▶ Exercise brief: Without any pictures, retype exactly the lines that begin at the one holding "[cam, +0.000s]" and end at the last line of the data below.

▶ Dataset extract:
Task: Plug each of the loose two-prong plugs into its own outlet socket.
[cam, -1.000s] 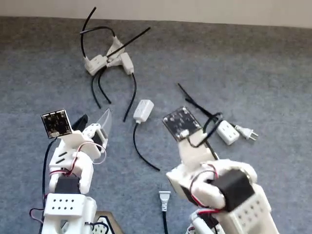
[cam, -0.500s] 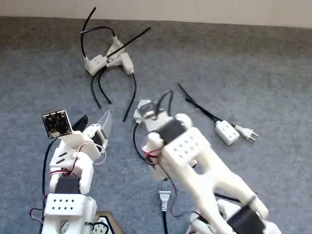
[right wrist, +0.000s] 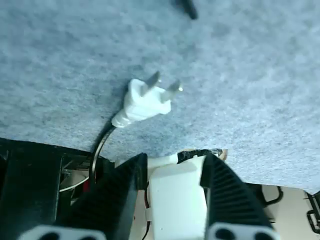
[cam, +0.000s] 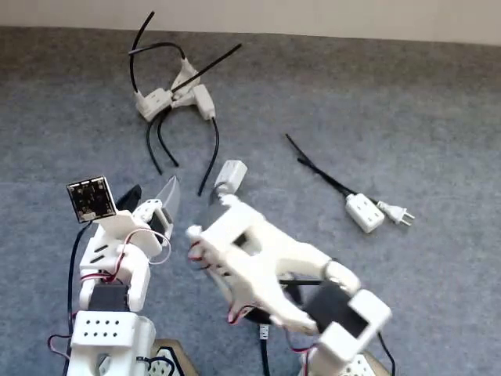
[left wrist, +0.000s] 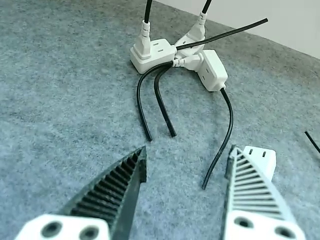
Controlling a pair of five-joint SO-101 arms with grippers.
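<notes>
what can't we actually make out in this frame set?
- Right wrist view: the loose plug has a cord that runs behind a dark block, so its far end is hidden.
- High view: the right arm covers most of that plug and the near end of the middle socket.
- Left wrist view: one finger of the left gripper cuts off part of the middle socket.
- High view: the right-side socket and the plug beside it are too small to tell whether they touch.

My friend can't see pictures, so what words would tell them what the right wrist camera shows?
A white two-prong plug lies loose on grey carpet, prongs pointing up off the carpet, with its black cord trailing away. The right gripper hangs open close by, not touching the plug.
</notes>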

▶ Response to the exercise:
[cam, +0.000s] 
[left wrist, +0.000s] 
Controlling a pair of five-joint SO-101 arms with grippers.
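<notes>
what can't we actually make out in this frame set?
- Right wrist view: the loose plug has a cord that runs behind a dark block, so its far end is hidden.
- High view: the right arm covers most of that plug and the near end of the middle socket.
- Left wrist view: one finger of the left gripper cuts off part of the middle socket.
- High view: the right-side socket and the plug beside it are too small to tell whether they touch.

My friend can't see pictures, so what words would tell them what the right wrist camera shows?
A white two-prong plug lies loose on grey carpet, prongs pointing up off the carpet, with its black cord trailing away. The right gripper hangs open close by, not touching the plug.
</notes>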

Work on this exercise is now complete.